Un autre club respire un peu mieux alors que la fin du mercato se profile. Comme son voisin romain, l’Atalanta est parvenu à garder (pour l’instant) ses joueurs clés. Zapata, Castagne et Iličič pour ne citer qu’eux. Luis Muriel arrive même de Séville pour prêter main-forte au club de Lombardie. Rien ne change, la Dea devrait continuer de mettre de l’intensité dans ses ballons et de faire plier les défenses italiennes. Véritable bandiera contre le football business, l’authenticité bergamasque devrait encore en impressionner plus d’un. Dans un autre registre, l’AC Milan, auteur d’un recrutement prometteur, a tout autant envie de briller. Les Rossonneri ont notamment fait signer Bennacer, meilleur joueur de la dernière CAN, et Rafael Leão, transfuge lillois et grand espoir portugais. Après Gattuso, c’est à Giampaolo de remettre sur pieds un Milan dénué d’Europe. Bien que la tâche s’annonce rude, une quatrième place n’est pas à exclure pour le club qui veut renouer avec son glorieux passé.

Quand Luis Campos m’a appelé pour me faire part de son intérêt, je n’ai vu aucune raison de refuser. Il m’a parlé du projet et présenté l’équipe qu’il était en train de monter.” 

Rafael Leão, néo-milanais, compte prendre part à la (longue) reconstruction de l’AC Milan (Top Mercato)

Dans une même ville, il y a toujours un club qui marche mieux que l’autre. City est devant United, le Barça écrase l’Espanyol, l’Inter supplante Milan et la Lazio s’incline devant la Roma. Décevants huitième l’an passé, les Biancocelesti accrochent néanmoins l’Europe grâce à leur victoire en Coupe d’Italie. Très discret pendant le mercato, le club romain s’est uniquement contenté de quelques ajustements en gardant ses cadres. La recette semble fonctionner puisque les hommes de Simone Inzaghi ont remporté tous leurs matchs de préparation. Si Immobile et Milinković-Savić gardent le même niveau qu’ils avaient en pré-saison, les oreilles de la Louve pourraient se baisser le 1er septembre prochain, date du derby romain.
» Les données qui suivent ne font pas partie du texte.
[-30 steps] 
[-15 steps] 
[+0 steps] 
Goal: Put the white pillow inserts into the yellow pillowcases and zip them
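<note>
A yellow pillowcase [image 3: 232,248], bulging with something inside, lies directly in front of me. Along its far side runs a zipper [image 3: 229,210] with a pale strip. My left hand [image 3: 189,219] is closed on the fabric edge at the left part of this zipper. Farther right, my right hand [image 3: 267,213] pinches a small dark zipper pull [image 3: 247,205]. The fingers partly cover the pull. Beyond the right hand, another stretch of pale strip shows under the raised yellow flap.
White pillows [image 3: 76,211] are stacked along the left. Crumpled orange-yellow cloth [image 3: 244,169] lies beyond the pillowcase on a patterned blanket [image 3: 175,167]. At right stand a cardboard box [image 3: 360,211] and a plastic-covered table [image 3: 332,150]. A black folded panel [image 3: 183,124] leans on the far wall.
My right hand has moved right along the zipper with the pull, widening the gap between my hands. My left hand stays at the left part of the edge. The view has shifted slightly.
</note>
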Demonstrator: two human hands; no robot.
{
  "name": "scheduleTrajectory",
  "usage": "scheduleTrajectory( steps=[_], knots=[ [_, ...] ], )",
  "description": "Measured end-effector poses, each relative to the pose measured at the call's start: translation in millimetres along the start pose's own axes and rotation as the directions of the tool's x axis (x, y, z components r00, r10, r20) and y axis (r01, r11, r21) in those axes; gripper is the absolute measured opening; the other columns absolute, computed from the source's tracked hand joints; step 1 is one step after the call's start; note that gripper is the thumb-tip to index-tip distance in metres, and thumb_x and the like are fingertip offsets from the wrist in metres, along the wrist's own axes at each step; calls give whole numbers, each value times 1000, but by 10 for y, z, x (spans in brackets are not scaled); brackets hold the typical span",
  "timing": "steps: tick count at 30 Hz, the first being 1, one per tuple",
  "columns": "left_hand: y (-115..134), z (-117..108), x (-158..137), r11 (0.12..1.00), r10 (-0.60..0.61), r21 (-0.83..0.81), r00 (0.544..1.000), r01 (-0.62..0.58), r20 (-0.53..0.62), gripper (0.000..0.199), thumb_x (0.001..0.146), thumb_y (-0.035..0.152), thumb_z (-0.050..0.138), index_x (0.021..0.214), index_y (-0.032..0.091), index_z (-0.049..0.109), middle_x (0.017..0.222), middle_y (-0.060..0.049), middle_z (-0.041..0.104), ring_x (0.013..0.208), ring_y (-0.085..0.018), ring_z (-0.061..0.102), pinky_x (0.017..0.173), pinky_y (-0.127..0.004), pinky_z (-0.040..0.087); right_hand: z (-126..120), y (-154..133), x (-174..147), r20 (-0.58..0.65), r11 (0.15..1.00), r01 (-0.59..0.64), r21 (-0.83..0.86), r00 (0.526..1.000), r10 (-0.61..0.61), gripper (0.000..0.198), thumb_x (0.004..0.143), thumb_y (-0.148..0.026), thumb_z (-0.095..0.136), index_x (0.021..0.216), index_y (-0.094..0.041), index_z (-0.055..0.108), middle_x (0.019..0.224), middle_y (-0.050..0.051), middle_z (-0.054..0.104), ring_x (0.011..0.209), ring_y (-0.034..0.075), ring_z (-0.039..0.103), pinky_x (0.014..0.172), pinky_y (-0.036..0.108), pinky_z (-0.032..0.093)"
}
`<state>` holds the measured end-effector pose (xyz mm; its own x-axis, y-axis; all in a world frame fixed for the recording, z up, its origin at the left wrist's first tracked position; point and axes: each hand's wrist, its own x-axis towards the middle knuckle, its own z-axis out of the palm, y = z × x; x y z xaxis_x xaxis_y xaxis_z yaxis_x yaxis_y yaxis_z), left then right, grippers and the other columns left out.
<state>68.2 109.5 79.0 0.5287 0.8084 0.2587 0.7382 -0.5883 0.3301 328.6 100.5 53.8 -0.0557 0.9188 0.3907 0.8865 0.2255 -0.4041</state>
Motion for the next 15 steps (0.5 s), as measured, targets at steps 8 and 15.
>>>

De belles surprises à prévoir

Pour sa première saison à la tête du Torino, Walter Mazzarri a rempli l’objectif de se hisser parmi les sept meilleures formations de Serie A. Secret du chef : une identité de jeu concrète et basée sur une solide défense à trois, derrière un bloc de milieux compact. Suffisant pour satisfaire le président Urbano Cairo. Avec le départ de Gianluca Petrachi, la direction sportive du Torino est confiée au duo Massimo Bava – Emiliano Moretti. Les résultats semblent pour l’instant prometteurs : le centre de formation vit bien, Simone Zaza vient compléter le trio d’attaque Iago Falque et Andrea Belotti et l’équipe est parvenu à garder sa structure principale. En somme, une équipe capable de surprendre à la fois en Italie et en Europe.

Au Genoa, les vacances ont permis aux joueurs d’oublier un dernier exercice périlleux. Et la direction semble avoir retenu la leçon d’une décevante dix-septième place. Cristian Zapata quitte le Milan AC après 7 ans de bons et loyaux services. Le Colombien, qui s’engage librement, sera un atout de taille pour donner de l’équilibre à la défense de sa nouvelle équipe. Grand artisan de l’épopée de l’Ajax en C1 la saison passée, Lasse Schöne a encore, à 33 ans, de quoi étonner. Décisif à quinze reprises en 2018 (8 buts, 7 passes décisives), le Danois rejoint les Rossoblu et espère y écrire une belle histoire. L’expérience de quelques vétérans devrait soulager le club de Gênes, souvent en manque de repère la saison passée.

Franck Ribéry va, à 36 ans, découvrir la Serie A. L’une des plus belles affaires de ce mercato (Crédit photo : Les Tranferts)

Après une saison compliquée, la Fiorentina a aussi été contrainte de faire peau neuve. Atout majeur du club florentin, un immense vivier à sa disposition. Gaetano Castrovilli et Luca Ranieri ont épaté durant la pré-saison. À l’instar de Chiesa et Bernardeschi, ces deux jeunes pousses pourraient bientôt trouver leur place au sein de l’effectif. Kevin-Prince Boateng et Franck Ribéry débarquent avec des conseils avisés et un CV long comme le bras, utile pour encadrer une jeunesse qui ne demande qu’à exploser. L’alliage du nouveau et de l’ancien a souvent été le début de belles épopées. Affaire à suivre.

En bas, peu (ou pas) de suspense

La marche est souvent haute entre la deuxième et la première division, surtout en Italie. Demandez à Benevento. L’an passé, deux des trois promus étaient retourné dans l’antichambre de la Serie A, seul Parme était parvenu à se maintenir. Cette année encore, la maxime risque d’être vraie. Que ce soit Lecce, Brescia ou l’Hellas, difficile d’être très optimiste malgré quelques beaux mouvements cet été. Lecce tente par tous les moyens de recruter Choupo-Moting, Mitroglou ou Wilfried Bony. Brescia a recruté Mario Balotelli et Vérone s’est attaché les services de Darko Lazovic.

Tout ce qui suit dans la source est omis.